Sherlock didn't deign to respond to that. Finally, after several more seconds' staring, he straightened up from his crouch. As soon as he took a step backwards the cat bolted – nothing but a streak of brown fur in a straight shot over the fence, gone in a blink. Sherlock tucked his hands into his hoodie pocket and gazed after it with an unhappy look on his face.

"It'll be back soon enough," Eric assured. His resentful tone wasn't perhaps the most sympathetic, he acknowledged, but then this was one of the very few things he found he honestly couldn't tolerate – luring diseased animals off the streets near to where people lived, practically inviting a bite. Dangerous and irresponsible, even by Sherlock standards.

As was beginning to be a habit when he was upset about something, Sherlock chose to very pointedly ignore Eric as he turned and stalked back to the house. Drama queen. Eric failed to avoid rolling his eyes at the theatrics and followed along behind. Honestly, pissed off over a stupid cat. How ridiculous could you get?

Fully prepared to let Sherlock's little freeze-out run its course (he was fairly sure the prat would just forget he'd been angry in a few hours, anyway, so it wasn't like this would be a permanent thing) Eric shut the kitchen door behind him and made to head back up to the bedroom. Maybe waste time on the internet for awhile or something, he didn't know. Whatever got him far enough from Sherlock to avoid being scowled at for the next however-long.

Sherlock had stopped near his counter full of chemistry things, meanwhile, and as Eric glanced back at him he was unsurprised to find he'd already lit a cigarette.

But, then... ah, hell. Frowning, he paused and stared at Sherlock for a few seconds. The man was looking moodily out the window, watching to make sure the cat returned for its meal.

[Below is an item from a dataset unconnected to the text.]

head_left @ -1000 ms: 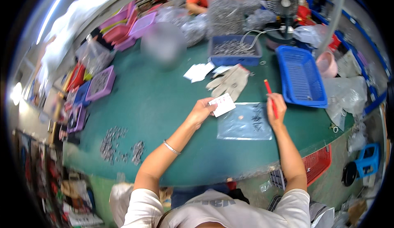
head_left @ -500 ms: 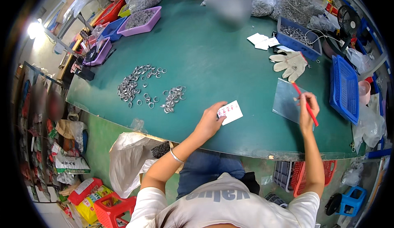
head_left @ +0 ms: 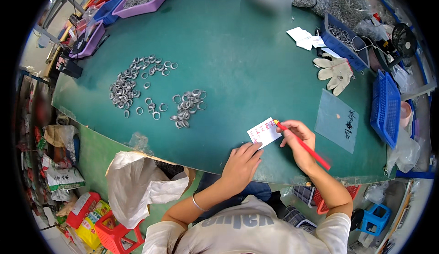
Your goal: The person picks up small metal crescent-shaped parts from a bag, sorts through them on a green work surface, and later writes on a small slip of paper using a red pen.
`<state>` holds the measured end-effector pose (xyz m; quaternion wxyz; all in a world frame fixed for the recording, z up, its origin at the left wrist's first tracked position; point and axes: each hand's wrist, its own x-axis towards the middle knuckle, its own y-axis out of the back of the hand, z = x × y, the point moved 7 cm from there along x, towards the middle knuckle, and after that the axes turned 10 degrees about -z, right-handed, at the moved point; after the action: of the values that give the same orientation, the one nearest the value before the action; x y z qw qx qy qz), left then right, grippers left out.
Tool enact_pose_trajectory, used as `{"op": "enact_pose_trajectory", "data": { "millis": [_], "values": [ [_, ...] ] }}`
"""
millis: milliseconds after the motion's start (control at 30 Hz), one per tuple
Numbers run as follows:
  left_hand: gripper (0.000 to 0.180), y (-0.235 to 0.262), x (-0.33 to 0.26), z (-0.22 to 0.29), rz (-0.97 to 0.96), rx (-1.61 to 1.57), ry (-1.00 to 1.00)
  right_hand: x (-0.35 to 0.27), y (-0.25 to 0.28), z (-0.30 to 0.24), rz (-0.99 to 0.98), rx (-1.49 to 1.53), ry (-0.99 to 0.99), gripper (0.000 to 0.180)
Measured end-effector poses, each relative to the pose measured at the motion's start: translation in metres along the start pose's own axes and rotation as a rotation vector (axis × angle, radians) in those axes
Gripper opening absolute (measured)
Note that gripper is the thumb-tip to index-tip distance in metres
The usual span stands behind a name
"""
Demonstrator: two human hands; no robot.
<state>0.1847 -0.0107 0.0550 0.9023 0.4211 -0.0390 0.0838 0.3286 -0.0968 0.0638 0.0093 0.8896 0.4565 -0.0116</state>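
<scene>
A small white card [head_left: 269, 134] with rows of red handwritten marks lies on the green tabletop before me. The fingertips of my left hand [head_left: 241, 166] press on its lower left corner and hold it against the table. My right hand [head_left: 299, 145] is closed round a slim red pen [head_left: 311, 151], whose yellowish tip is at the card's upper right edge. Right of that hand lies a clear plastic sheet [head_left: 337, 122] with black handwriting. To the left of the card are a small pile of grey metal rings [head_left: 188, 107] and a larger scattered pile of rings [head_left: 122, 89].
A white work glove [head_left: 336, 73] and loose white cards [head_left: 304, 39] lie at the right, beside a blue bin [head_left: 343, 43] of metal parts. Blue stacked baskets [head_left: 385, 110] stand at the right edge. A purple tray [head_left: 142, 8] sits far left. An open sack [head_left: 137, 185] hangs below the near edge.
My right hand has moved left from above the plastic sheet, bringing the pen to the card. The card, lifted before, now rests on the table under my left fingers. The view has shifted.
</scene>
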Motion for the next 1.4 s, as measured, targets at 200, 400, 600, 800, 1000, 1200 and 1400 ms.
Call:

Clearly upset that it'd run off. He was, for whatever unfathomable, irrational Sherlock-reason, legitimately concerned about the wellbeing of a mangy half-dead stray.

After a minute or so Eric sighed. He rubbed his good hand through his hair, then let it flop down again, defeated. The nonsense he was willing to put up with, bloody hell.

"We'll go an' find some proper cat food later, alright? Don't keep feedin' it the damn sandwich meat."

Sherlock startled slightly and glanced over, apparently not having realised Eric hadn't yet left the room. He blinked, confused, then opened his mouth to ask a question. Something outside seemed to catch his attention first, however, and his gaze quickly darted back to the window.

"Ah, it came back," he exclaimed, sounding honestly delighted by that. Eric, now more or less resigned to his fate in enabling all this, moved to stand next to the sink and followed Sherlock's line of sight out the window. There was the cat, alright – inhaling the little pile of shredded ham like it hadn't seen a meal in days. Damn thing'd never leave now.

"It's not comin' in the house," was all Eric could think to say, unhappy scowl firmly in place. Beside him Sherlock wasn't paying any heed whatsoever – he was far too busy watching the animal eat. A faint, probably unintentional smile had crept onto his face. Eric glanced over to him, bit back a sigh for the injustice of it all, then settled his gaze back toward the scrap of fur and claws lurking in the garden.

Of all the stray animals Sherlock could've taken an inexplicable liking to, it just had to be a bloody cat.